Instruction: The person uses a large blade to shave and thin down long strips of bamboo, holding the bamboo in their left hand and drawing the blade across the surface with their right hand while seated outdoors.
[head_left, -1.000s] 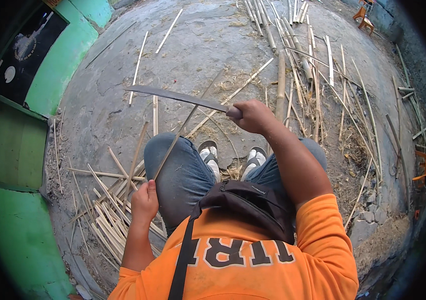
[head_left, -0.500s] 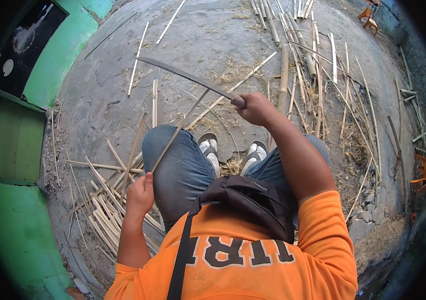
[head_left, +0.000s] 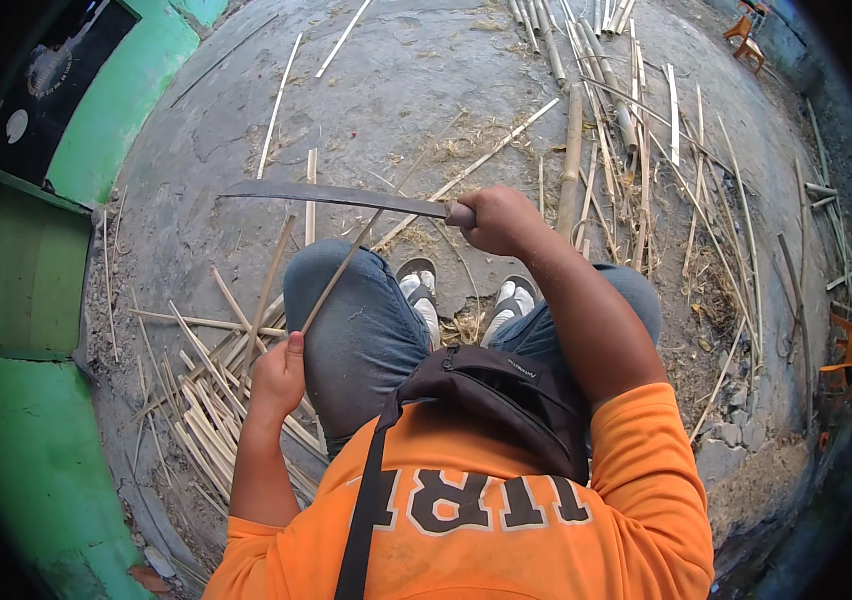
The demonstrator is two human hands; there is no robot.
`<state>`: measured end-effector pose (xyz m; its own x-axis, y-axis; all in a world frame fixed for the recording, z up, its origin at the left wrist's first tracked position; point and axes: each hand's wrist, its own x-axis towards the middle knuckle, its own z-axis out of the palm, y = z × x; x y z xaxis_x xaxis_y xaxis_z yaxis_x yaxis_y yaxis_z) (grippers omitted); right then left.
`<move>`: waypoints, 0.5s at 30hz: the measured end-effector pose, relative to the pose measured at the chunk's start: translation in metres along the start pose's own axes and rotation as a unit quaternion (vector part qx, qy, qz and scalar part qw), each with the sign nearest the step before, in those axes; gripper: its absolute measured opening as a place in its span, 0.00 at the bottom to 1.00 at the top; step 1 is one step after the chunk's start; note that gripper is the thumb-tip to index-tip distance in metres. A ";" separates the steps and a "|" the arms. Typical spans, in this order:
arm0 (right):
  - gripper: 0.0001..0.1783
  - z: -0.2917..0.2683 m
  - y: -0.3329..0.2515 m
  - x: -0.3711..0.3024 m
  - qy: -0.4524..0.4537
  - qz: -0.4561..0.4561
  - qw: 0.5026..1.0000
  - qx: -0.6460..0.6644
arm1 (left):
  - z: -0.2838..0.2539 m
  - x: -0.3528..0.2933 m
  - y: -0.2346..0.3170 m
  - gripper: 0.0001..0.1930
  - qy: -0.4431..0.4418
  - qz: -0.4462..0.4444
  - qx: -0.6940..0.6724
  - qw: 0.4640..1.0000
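My right hand (head_left: 503, 220) is closed round the wooden handle of a machete (head_left: 346, 197). Its long, slightly curved blade points left, in front of my knees, and crosses a thin bamboo strip (head_left: 344, 262). Whether blade and strip touch, I cannot tell. My left hand (head_left: 278, 376) grips the strip's near end beside my left knee, thumb up along it. From there the strip slants up and away to the right, over the knee. Below my left forearm lies a heap of split bamboo strips (head_left: 208, 440).
Bamboo poles (head_left: 568, 150) and more strips litter the concrete ground (head_left: 416, 60) ahead and to the right. A green wall (head_left: 16, 450) runs along the left. Orange chairs (head_left: 846, 345) stand at the right edge and far right. My sandalled feet are between the knees.
The machete blade has swung down and nearer, from slanting up to nearly level across the strip. My left hand still holds the strip and has hardly moved.
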<state>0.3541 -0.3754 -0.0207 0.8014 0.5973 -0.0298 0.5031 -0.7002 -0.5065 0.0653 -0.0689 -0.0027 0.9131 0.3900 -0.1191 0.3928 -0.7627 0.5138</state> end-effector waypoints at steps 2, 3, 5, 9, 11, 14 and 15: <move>0.11 -0.002 -0.003 -0.004 0.008 -0.018 1.000 0.004 | 0.001 -0.001 -0.002 0.38 -0.004 -0.003 -0.006 1.000; 0.11 -0.004 -0.005 -0.006 0.016 -0.034 0.999 0.009 | 0.002 -0.001 -0.005 0.38 -0.001 -0.002 -0.014 1.000; 0.10 -0.003 -0.012 -0.010 0.016 -0.045 0.999 -0.002 | 0.003 -0.002 -0.008 0.38 0.000 -0.002 -0.023 1.000; 0.10 -0.012 -0.008 -0.006 0.020 -0.014 0.998 -0.051 | 0.000 0.001 -0.002 0.38 0.001 0.002 -0.016 1.000; 0.09 -0.001 0.006 -0.005 0.032 -0.014 0.999 -0.024 | -0.002 0.001 0.001 0.38 -0.016 -0.010 -0.006 1.000; 0.09 -0.006 -0.001 -0.006 0.048 -0.012 0.999 0.004 | -0.001 0.002 0.003 0.38 -0.024 -0.013 -0.010 1.000; 0.10 -0.007 -0.007 -0.008 0.034 -0.009 0.999 0.013 | 0.002 0.000 -0.002 0.38 -0.007 -0.003 -0.016 1.000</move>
<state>0.3464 -0.3784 -0.0106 0.8128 0.5813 0.0389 0.5104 -0.6783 -0.5286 0.0649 -0.0688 -0.0052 0.9121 0.3872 -0.1345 0.3952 -0.7437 0.5392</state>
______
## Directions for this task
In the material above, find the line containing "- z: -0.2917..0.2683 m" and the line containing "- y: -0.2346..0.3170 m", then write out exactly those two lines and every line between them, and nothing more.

## Reply
  - z: -0.2917..0.2683 m
  - y: -0.3329..0.2515 m
  - x: -0.3711..0.3024 m
  - qy: -0.4524..0.4537
  - qz: -0.4561..0.4561
  - qw: 0.5026..1.0000
  - qx: -0.6460..0.6644
arm1 (left):
  - z: -0.2838..0.2539 m
  - x: -0.3528..0.2933 m
  - y: -0.2346..0.3170 m

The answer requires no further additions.